__INFORMATION SHOWN__.

+ + + +

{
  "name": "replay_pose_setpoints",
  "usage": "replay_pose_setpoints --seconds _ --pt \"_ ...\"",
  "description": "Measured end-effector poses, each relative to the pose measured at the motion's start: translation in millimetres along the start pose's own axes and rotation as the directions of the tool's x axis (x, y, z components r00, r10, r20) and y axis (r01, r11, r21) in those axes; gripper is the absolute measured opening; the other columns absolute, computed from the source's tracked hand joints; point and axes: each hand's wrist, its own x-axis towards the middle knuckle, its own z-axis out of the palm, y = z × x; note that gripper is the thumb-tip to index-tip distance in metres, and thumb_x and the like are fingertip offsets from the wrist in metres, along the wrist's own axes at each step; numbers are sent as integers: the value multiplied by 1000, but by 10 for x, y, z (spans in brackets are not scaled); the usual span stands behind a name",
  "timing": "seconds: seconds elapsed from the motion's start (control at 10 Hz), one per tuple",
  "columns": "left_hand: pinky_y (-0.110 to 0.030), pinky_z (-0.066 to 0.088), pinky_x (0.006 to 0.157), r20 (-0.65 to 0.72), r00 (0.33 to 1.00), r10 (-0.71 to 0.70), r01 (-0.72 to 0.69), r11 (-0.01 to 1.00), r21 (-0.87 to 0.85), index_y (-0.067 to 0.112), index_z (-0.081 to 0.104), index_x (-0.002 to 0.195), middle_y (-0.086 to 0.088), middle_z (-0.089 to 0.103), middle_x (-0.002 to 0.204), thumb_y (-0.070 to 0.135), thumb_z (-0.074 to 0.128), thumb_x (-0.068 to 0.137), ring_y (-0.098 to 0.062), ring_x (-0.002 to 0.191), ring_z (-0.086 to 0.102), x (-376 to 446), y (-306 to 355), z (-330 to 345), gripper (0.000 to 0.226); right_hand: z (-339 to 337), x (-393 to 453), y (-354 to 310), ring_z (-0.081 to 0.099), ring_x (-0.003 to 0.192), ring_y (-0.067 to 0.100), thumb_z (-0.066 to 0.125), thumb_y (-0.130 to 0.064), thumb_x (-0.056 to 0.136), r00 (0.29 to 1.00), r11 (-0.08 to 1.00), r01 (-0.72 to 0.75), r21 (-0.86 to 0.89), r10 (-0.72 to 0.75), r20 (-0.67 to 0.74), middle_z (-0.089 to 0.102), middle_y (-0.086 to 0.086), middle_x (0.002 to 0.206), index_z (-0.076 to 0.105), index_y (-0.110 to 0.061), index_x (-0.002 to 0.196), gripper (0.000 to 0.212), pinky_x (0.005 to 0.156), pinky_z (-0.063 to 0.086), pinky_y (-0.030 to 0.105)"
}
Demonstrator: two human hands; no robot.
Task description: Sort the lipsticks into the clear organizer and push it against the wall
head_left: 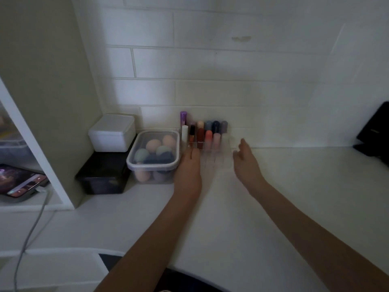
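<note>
Clear organizer [212, 153] on the white desk [284, 197], at the foot of the tiled wall [231, 91], just right of the lidded tub of makeup sponges [154, 154]. Back edge looks at or nearly at the wall; any remaining gap too blurred and too transparent to call. Long axis appears to run left-right, parallel to the wall.

Lipsticks [208, 133] upright in the compartments, in two rows: cream, grey-blue, navy and mauve caps behind; dark red, coral and pink in front. Taller tubes at the left end: purple-capped, white, and a slim orange one. No loose lipsticks visible on the desk.

Left hand [188, 167] flat, back up, fingers straight and together, tips at the organizer's front-left corner, beside the sponge tub. Appears to touch or press it; contact not certain. Nothing clasped.

Right hand [245, 157] off the front-right corner, fingers loosely spread and relaxed, holding nothing. Seems just clear of the plastic, though the clear wall makes the edge hard to place.

Key relation: organizer directly ahead of both hands, between them and the wall, one hand flanking each front corner. Left hand nearer. Push direction straight away from the body, across the short axis.

Judgement: sorting looks finished; final seating push under way or just ending. Uneven pressure could skew the organizer or topple the tall tubes.

Elsewhere: white box on a black box at left, phone on a shelf, dark object at far right.
</note>
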Motion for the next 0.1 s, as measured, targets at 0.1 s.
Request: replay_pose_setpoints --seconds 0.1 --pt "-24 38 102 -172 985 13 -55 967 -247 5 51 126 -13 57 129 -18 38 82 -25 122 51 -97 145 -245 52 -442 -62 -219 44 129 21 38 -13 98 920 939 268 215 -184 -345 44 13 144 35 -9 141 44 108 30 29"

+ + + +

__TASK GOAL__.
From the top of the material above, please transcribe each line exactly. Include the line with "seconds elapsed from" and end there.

__YOUR RESPONSE__.
{
  "name": "replay_pose_setpoints",
  "usage": "replay_pose_setpoints --seconds _ --pt \"_ ...\"",
  "description": "Measured end-effector poses, each relative to the pose measured at the motion's start: translation in millimetres along the start pose's own axes and rotation as the directions of the tool's x axis (x, y, z components r00, r10, r20) and y axis (r01, r11, r21) in those axes; gripper is the absolute measured opening; the other columns absolute, computed from the source's tracked hand joints; point and axes: each hand's wrist, its own x-axis towards the middle knuckle, its own z-axis out of the palm, y = z × x; note that gripper is the thumb-tip to index-tip distance in metres, and thumb_x and the like are fingertip offsets from the wrist in metres, along the wrist's own axes at each step; numbers are sent as integers: the value multiplied by 1000, but by 10 for x, y, z (spans in brackets are not scaled); the usual span stands behind a name",
  "timing": "seconds: seconds elapsed from the motion's start (control at 10 Hz), one per tuple",

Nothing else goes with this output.